抄録
The authors have carried out fundamental studies on the stress measurement by means of X-rays for the purpose of extending their application to practical engineering problems. One of them is for the improvement of the accuracy of stress measurement. In place of taking the shift of the peak position of diffraction profile for measuring lattice strain, the authors had previously proposed a new method of separation of Kα1 component from Kα doublet using Fourier analysis for the improvement of accuracy of X-ray stress measurement for a sample with a broad diffraction profile. This method is characterized as being applicable to the measurement of peak position of diffraction profiles with various shapes including broad ones.
However, the numerical calculation of this method is exceedingly complicated because the Fourier analysis is introduced in the measuring process. For this reason, a convenient method has been devised for the measurement of stress, which is by measuring the center of gravity of Kα doublet without use of Fourier series, keeping on the advantages of above mentioned method, was proposed. The calculation of the center of gravity can be easily and quickly performed as compared with the previous case.

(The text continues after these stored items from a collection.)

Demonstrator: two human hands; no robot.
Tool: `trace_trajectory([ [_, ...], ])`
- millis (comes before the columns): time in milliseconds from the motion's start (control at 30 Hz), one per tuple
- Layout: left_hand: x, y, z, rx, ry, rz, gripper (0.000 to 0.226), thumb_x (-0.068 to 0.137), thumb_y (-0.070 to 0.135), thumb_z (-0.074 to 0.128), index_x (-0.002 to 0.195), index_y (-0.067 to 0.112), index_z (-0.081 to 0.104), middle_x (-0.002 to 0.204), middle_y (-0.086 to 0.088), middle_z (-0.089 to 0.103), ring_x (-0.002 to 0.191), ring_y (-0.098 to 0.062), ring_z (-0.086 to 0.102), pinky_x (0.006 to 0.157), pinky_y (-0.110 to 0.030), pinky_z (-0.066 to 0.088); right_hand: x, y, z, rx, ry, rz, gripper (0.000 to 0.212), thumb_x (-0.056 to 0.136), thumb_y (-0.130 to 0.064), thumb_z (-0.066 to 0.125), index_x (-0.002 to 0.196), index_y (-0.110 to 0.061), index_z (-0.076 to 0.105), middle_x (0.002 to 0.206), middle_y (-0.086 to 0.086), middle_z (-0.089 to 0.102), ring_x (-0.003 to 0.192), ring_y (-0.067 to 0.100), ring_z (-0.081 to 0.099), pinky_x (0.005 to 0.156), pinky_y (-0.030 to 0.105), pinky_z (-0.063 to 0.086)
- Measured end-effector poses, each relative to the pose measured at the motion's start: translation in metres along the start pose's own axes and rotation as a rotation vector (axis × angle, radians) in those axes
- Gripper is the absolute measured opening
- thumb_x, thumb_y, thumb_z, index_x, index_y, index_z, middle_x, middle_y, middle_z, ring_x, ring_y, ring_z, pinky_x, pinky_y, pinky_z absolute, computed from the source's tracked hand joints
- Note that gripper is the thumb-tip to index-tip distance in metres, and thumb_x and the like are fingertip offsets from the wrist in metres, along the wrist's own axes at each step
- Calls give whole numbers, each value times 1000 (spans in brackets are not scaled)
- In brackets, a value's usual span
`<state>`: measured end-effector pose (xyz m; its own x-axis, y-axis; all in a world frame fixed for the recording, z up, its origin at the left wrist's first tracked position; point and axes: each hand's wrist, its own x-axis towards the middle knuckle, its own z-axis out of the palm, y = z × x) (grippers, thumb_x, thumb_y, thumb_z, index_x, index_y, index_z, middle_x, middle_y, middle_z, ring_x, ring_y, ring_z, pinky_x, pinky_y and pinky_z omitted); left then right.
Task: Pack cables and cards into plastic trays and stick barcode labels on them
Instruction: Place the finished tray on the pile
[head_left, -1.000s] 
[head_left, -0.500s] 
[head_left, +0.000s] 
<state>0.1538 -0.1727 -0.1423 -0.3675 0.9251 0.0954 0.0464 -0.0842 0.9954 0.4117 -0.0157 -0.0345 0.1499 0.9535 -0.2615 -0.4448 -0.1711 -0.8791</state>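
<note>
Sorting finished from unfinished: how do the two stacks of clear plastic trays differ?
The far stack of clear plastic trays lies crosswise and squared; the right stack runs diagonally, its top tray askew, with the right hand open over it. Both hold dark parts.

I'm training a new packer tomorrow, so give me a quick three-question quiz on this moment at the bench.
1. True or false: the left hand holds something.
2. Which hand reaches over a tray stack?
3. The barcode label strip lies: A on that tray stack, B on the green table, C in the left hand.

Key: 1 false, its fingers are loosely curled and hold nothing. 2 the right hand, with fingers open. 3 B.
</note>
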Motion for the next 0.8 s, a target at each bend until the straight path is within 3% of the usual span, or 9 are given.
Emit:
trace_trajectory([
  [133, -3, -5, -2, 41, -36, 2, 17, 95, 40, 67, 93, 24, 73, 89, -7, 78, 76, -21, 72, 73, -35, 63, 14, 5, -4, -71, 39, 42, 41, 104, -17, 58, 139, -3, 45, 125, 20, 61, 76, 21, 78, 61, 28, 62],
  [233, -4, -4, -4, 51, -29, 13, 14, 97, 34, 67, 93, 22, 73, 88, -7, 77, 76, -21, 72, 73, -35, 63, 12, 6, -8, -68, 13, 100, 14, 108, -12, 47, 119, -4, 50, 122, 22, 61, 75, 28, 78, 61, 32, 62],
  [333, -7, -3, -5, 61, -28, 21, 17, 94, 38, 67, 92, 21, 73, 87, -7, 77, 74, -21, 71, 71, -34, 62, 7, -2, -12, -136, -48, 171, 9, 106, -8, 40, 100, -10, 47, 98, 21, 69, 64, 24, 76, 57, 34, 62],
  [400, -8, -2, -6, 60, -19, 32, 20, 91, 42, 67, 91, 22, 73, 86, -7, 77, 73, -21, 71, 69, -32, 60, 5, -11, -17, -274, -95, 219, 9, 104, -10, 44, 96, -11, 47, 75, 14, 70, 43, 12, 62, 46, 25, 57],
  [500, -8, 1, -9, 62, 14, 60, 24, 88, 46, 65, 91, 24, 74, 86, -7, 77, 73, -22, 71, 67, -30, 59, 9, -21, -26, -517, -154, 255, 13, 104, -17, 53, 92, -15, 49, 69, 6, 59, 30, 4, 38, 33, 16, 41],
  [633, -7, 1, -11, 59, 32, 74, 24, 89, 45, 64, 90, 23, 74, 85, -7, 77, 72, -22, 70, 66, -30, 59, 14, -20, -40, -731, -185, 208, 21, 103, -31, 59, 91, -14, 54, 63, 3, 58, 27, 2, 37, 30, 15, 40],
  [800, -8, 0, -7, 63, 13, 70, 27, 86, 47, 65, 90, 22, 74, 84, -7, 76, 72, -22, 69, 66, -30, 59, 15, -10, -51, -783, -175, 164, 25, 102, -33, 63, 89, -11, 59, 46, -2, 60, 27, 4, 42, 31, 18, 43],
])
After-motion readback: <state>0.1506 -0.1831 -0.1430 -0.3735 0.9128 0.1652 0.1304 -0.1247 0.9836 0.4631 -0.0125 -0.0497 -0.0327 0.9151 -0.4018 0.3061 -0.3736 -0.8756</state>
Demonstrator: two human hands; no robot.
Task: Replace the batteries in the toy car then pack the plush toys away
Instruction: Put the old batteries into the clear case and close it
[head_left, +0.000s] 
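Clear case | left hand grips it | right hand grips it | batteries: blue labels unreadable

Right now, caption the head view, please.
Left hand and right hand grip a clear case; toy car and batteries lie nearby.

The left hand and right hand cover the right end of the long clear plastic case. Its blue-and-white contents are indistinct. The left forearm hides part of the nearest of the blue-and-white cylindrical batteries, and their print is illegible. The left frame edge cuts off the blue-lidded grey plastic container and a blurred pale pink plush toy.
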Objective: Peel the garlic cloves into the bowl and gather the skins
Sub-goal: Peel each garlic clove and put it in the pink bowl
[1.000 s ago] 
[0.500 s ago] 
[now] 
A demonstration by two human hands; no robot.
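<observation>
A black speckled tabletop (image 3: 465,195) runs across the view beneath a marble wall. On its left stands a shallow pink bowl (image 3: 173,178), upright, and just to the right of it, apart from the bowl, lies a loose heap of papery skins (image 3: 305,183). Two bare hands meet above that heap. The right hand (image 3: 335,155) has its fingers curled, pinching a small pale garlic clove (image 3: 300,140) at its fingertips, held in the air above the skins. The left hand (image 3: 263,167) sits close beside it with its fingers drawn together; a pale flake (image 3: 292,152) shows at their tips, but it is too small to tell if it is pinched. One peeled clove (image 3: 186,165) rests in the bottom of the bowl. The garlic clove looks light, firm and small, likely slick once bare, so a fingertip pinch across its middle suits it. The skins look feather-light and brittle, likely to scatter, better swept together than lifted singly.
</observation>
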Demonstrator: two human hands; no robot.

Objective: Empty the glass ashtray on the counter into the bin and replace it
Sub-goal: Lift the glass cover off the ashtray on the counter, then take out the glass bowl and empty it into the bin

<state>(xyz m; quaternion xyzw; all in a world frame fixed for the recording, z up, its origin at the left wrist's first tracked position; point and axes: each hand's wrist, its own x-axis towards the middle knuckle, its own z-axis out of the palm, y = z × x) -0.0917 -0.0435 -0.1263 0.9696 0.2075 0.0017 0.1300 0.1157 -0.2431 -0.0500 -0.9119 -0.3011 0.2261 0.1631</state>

Moreover the effect of Lorentz polarization and the absorption factors on the measured stress should be also discussed in the case of the measuring sample which has a large amount of residual stress and shows a broad diffraction profile. From this point of view, the authors previously discussed the effect of both factors (LPA factor) and reported that these effects on the measured stress are remarkable when the specimen has a broad diffraction profile and a large amount of residual stress. However, the quantitative effect of LPA factor on the stress value should be known because the calculation at each measurement are very complicated.
In the present study, the authors discussed on the quantitative effect of LPA factor on the stress value by using the half-value breadth of Kα doublet as a parameter.
The following assumptions were used; (1) The intensity distribution curves φ1(x)LPA and φ2(x)LPA, which are corrected by LPA factor, obtained from Kα1 and Kα2 radiations, respectively, are represented by Gaussian distribution curves. (2) The following relation holds between φ1(x)LPA and φ2(x)LPA.
Φ(x)LPA=φ1(x)LPA+φ2(x)LPA, φ2(x)LPA=kφ1(x/Δx)LPA,
where k is a constant, Δx is the distance between the peak position of the intensity curves diffracted from Kα1 and Kα2 radiations, and Φ(x)LPA is the intensity curve which is corrected Φ(x) diffraction curve by using LPA factor.
If the intensity distribution curve φ1(x)LPA, the value of peak position and the half-value breadth are given, Φ(x) curve can be composed. The relation between the gravitation center of Φ(x) and the peak position of φ1(x)LPA, and between the half-value breadths of Φ(x) and φ1(x)LPA are obtained. Furthermore, when the stress value σ1.LPA measured from φ1(x)LPA is given, Bragg's angle (peak position of φ1(x)LPA) can be calculated from the fundamental equation of stress measurement by means of X-rays and Bragg's equation. Therefore, the gravitation center of Φ(x) is calculated and then stress σ determined from Φ(x) is obtained.